I'm familiar with babykins, but I can't come up with other examples. Do you have others?

Ryan Denzer-King said...

I actually had a very difficult time finding any examples, though I did come across "devilkin" and "elfkin". As someone who never acquired this as a productive suffix, that doesn't really surprise me, but I do find it very surprising that some people do generalize the suffix given the rarity of forms.

Chris Farina said...

In an effort to not plagiarize the OED too badly, it indicated that -kin entered Middle English as a productive suffix from other Germanic languages but was not present in Old English.

Some good examples include: napkin, bumkin, gherkin, ciderkin, pumpkin, tamkin, manikin, devilkin, godkin, ladykin; not to mention the earlier proper nouns: Jenkins, Perkins, Watkins, Wilkinson, Dickens, Dickinson, etc. [All examples lovingly stripped from the OED entry.]

Ben Trawick-Smith said...

Do you have any more info on "kin?" I would be interested to know if there were variables in terms of age that account for its usage.
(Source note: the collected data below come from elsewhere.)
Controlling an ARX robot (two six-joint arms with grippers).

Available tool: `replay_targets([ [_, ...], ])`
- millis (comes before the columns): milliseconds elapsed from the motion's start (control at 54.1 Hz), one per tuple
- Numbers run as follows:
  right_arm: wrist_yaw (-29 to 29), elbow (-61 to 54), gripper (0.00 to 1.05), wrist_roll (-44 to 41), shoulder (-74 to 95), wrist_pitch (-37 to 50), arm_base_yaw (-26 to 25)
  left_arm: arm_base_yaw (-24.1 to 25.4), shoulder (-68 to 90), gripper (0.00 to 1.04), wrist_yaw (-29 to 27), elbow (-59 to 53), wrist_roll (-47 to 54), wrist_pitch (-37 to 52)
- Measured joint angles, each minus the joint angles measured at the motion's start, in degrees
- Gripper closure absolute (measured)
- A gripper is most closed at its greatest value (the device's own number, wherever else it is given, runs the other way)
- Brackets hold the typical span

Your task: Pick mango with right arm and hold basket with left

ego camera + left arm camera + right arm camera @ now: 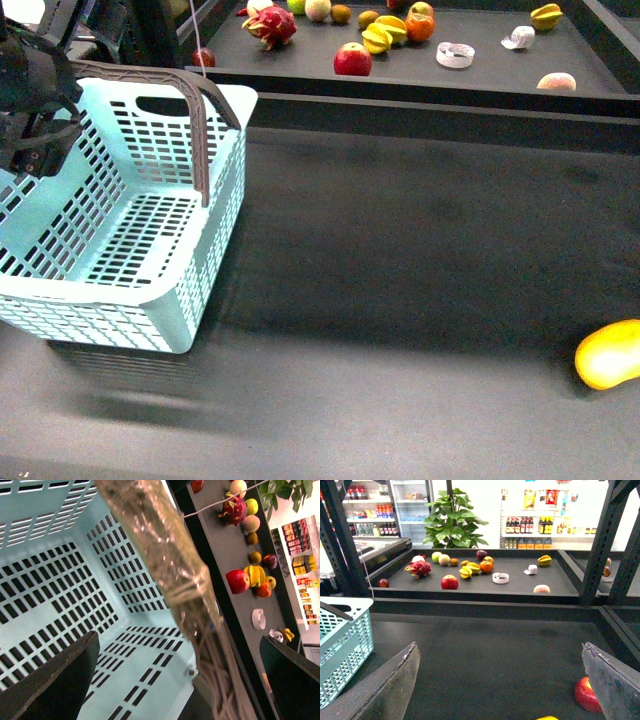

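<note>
Bench [400, 260]: dark and mostly bare. The basket stands at its left and the mango lies at its near right edge, the two well apart.
Back shelf [480, 75]: a raised tray behind the bench, strewn with loose fruit that has no part in this task.
Basket [120, 230]: light blue with slotted sides, and nothing shows inside it. One grey-brown handle [165, 570] is swung up over the opening.
Left arm [30, 80]: hangs over the basket's far left rim.
Left pincer [178, 642]: spread wide, with the raised handle running between the jaws. Neither jaw seems to touch it, so I judge the basket not yet held — this arm is at the approach step. It needs to close squarely on the handle or the rim.
Right pincer [500, 650]: spread wide with nothing between the jaws, facing across the bench toward the shelf. It is out of the front view, and its picking step looks not yet begun.
Mango [610, 355]: yellow-orange, lying free on the bench and partly cut by the frame edge. In the right wrist view only a yellow sliver shows at the bottom, probably this fruit. The next move calls for the right pincer to tip down and come over the mango before closing across its narrow width.
Red apple [587, 696]: lies just beside that sliver — close enough to be nudged or grabbed by mistake.
</note>
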Motion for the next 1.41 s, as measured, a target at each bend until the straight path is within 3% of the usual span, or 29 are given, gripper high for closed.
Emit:
replay_targets([
  [222,0.0,0.0,0.08,0.0,0.0,0.0,0.0,0.6,5.3,0.06,0.6,8.3,-0.2,-2.0],
  [592,0.0,0.0,0.08,0.0,0.0,0.0,0.0,1.9,7.4,0.70,1.0,12.1,0.5,-3.0],
  [814,0.0,0.0,0.08,0.0,0.0,0.0,0.0,1.4,6.6,0.95,2.9,12.2,-1.7,-4.3],
  [962,0.0,0.0,0.08,0.0,0.0,0.0,0.0,0.9,4.1,0.96,3.1,9.2,2.5,-4.1],
  [1406,0.0,0.0,0.08,0.0,0.0,0.0,0.0,-4.7,-18.6,0.96,15.4,-11.6,21.4,2.1],
])
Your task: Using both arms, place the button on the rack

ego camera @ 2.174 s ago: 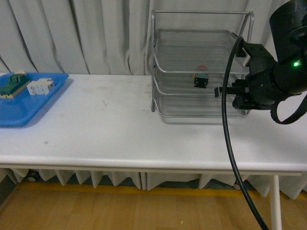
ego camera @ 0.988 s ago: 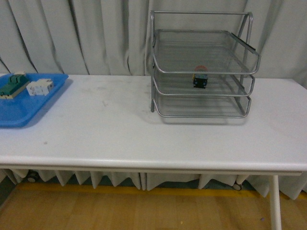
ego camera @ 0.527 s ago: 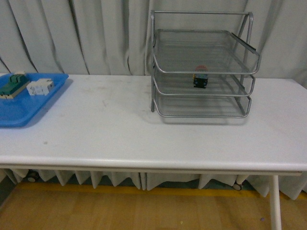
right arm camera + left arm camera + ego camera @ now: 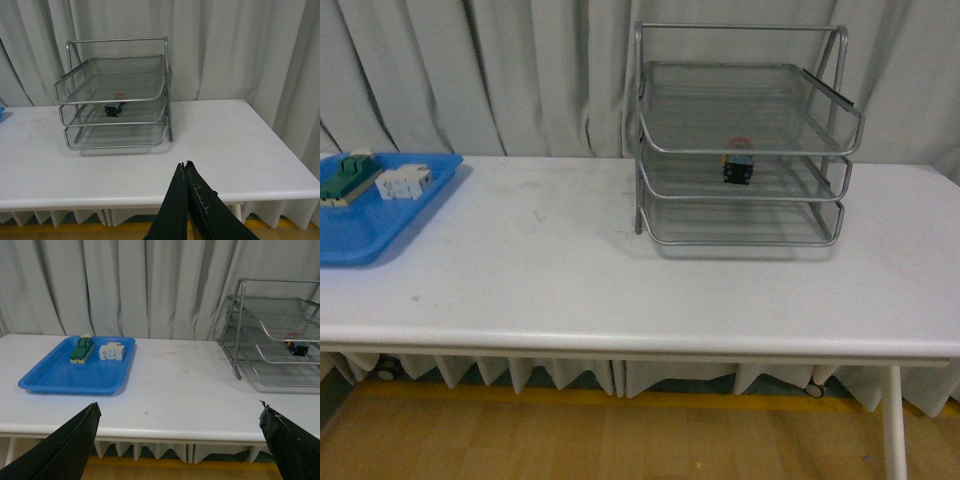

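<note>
The button (image 4: 737,162) with its red cap and dark body rests on the middle tier of the silver wire rack (image 4: 642,120) at the back right of the table. It also shows as the button (image 4: 115,106) in the rack (image 4: 167,75) in the right wrist view, and as the button (image 4: 297,347) in the rack (image 4: 239,305) in the left wrist view. Neither arm shows in the front view. My left gripper (image 4: 179,412) hangs open before the table's front edge, holding nothing. My right gripper (image 4: 184,164) is shut and empty, well back from the rack.
A blue tray (image 4: 360,235) at the table's left end holds a green-and-cream block (image 4: 346,174) and a white blocky part (image 4: 402,181). The white table (image 4: 540,270) ends at a front edge with a wooden floor below. Grey curtains hang behind.
The right arm stood by the rack's right side 2.2 s ago and has since left the front view. The button stays on the middle tier.
</note>
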Robot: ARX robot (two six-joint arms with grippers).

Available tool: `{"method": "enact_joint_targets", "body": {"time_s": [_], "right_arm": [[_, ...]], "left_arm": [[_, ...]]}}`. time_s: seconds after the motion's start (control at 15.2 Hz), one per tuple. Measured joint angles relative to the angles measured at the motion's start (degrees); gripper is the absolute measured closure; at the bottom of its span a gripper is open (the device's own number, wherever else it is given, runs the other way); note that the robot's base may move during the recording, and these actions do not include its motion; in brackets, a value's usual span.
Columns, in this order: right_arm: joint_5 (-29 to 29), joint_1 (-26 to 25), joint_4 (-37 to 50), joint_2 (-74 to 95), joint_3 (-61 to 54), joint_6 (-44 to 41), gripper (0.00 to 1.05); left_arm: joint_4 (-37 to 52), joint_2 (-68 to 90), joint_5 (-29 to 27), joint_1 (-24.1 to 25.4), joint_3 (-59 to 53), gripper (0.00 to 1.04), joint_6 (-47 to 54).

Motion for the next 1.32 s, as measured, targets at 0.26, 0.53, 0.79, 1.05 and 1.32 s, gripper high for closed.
{"method": "enact_joint_targets", "body": {"time_s": [0.26,0.53,0.79,1.05,1.32], "right_arm": [[0.0,0.0,-4.48,-4.28,0.0,0.0,1.03],[0.0,0.0,-15.37,-14.71,0.04,0.02,1.03],[0.0,0.0,-15.37,-14.69,0.04,-0.02,1.03],[0.0,0.0,-15.37,-14.69,0.04,-0.09,0.56],[0.02,0.0,-15.37,-14.69,0.04,-0.07,0.05]], "left_arm": [[-0.02,0.0,0.0,0.0,0.0,0.07,0.0],[0.02,0.0,0.02,0.0,0.0,0.07,0.0],[0.0,0.0,0.0,0.0,0.0,0.07,0.0],[0.0,0.0,0.02,0.0,0.0,0.07,0.0],[0.0,0.0,0.0,0.0,0.0,0.07,0.0]]}}
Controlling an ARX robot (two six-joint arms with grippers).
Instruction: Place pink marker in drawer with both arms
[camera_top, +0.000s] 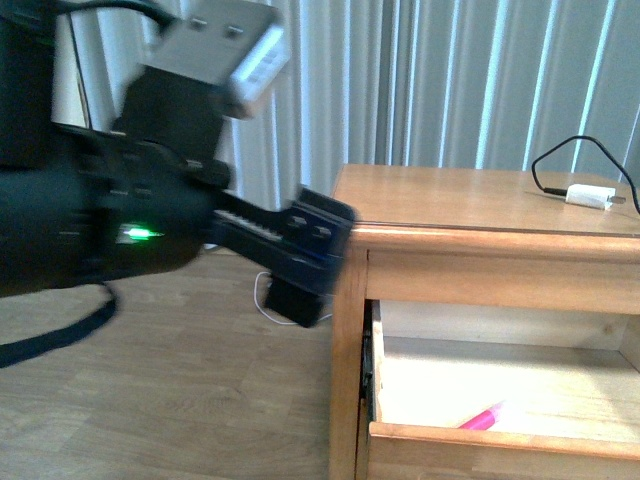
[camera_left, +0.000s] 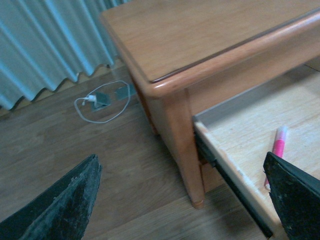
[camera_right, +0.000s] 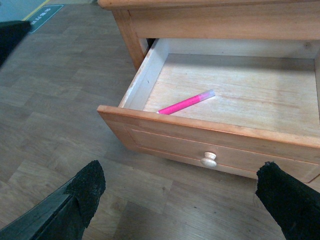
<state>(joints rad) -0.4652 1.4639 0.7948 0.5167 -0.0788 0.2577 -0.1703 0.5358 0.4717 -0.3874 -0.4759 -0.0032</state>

A very unscientific observation, but it strikes me as something of an antiquated type of neologism, so I wouldn't be surprised if older populations, regardless of region, used it more commonly as a productive suffix.

Ryan Denzer-King said...

I haven't actually done a survey to see what percentage of people have -kin as a productive suffix, but it would certainly be an interesting sociolinguistic study. Might be a job for my Linguistics Research on Facebook group.

Erik Zyman Carrasco said...

Just to be perverse, I have jokingly used napkin to mean ‘a short nap’.

Julie said...

As a child I read "Heidi" many times. In translation,
the grandmother always calls Peter "Peterkin." I always wondered why the translator didn't choose "Petey" or the like.

CuriousAll-PurposeLinguist said...

The productivity of this morpheme is immense within the English language as pointed out by Ryan D.-K. and Chris F. I think its a great idea, Ben, to find its whereabouts as far back as possible, maybe as far back as the reconstructed, hypothetical Proto-Indo-European. As far as I have learned and researched, the PIE morpheme *gen- can bifurcate with two meanings 'birth, origin' and 'tribe, stock, nation, type.' Words deriving with the first meaning are genetic, genesis, genus,genuine, and even androgen, estrogen, eugenic, and hydrogen. The second meaning helps us derive words like generic, generation, progenitor, gentile, genre, gender, genotyp(ical), and indigenous. Ok, now that we have this, we can move on to the Grimm's law application on this morpheme which gives us something like *kVn- and more readily *kin- for Germanic. So for words like devilkin, godkin,ladykin, elfkin, and kinfolk as well as last names mentioned by Chris F. like Jenkins, Perkins, Watkins and the like, we could assume that -kin has the meaning 'related to, of relation with.' A word like babykins is one whose meaning is more obscure, maybe related to the 'birth, origin' meaning of this word which productively becomes 'baby, small'(?) in English. [word lists for the morphemic root *gen-, and its derivation to the morpheme -kin via Grimm's come from English Words: History and Structure, by Minkova and Stockwell, p. 63 & 145]

Alex Remington said...

My mother used to use "-kins" slightly productively when I was much younger -- in particular, "nappykins" meant a nap. Yet "nappy" meant a napkin. This always confused me.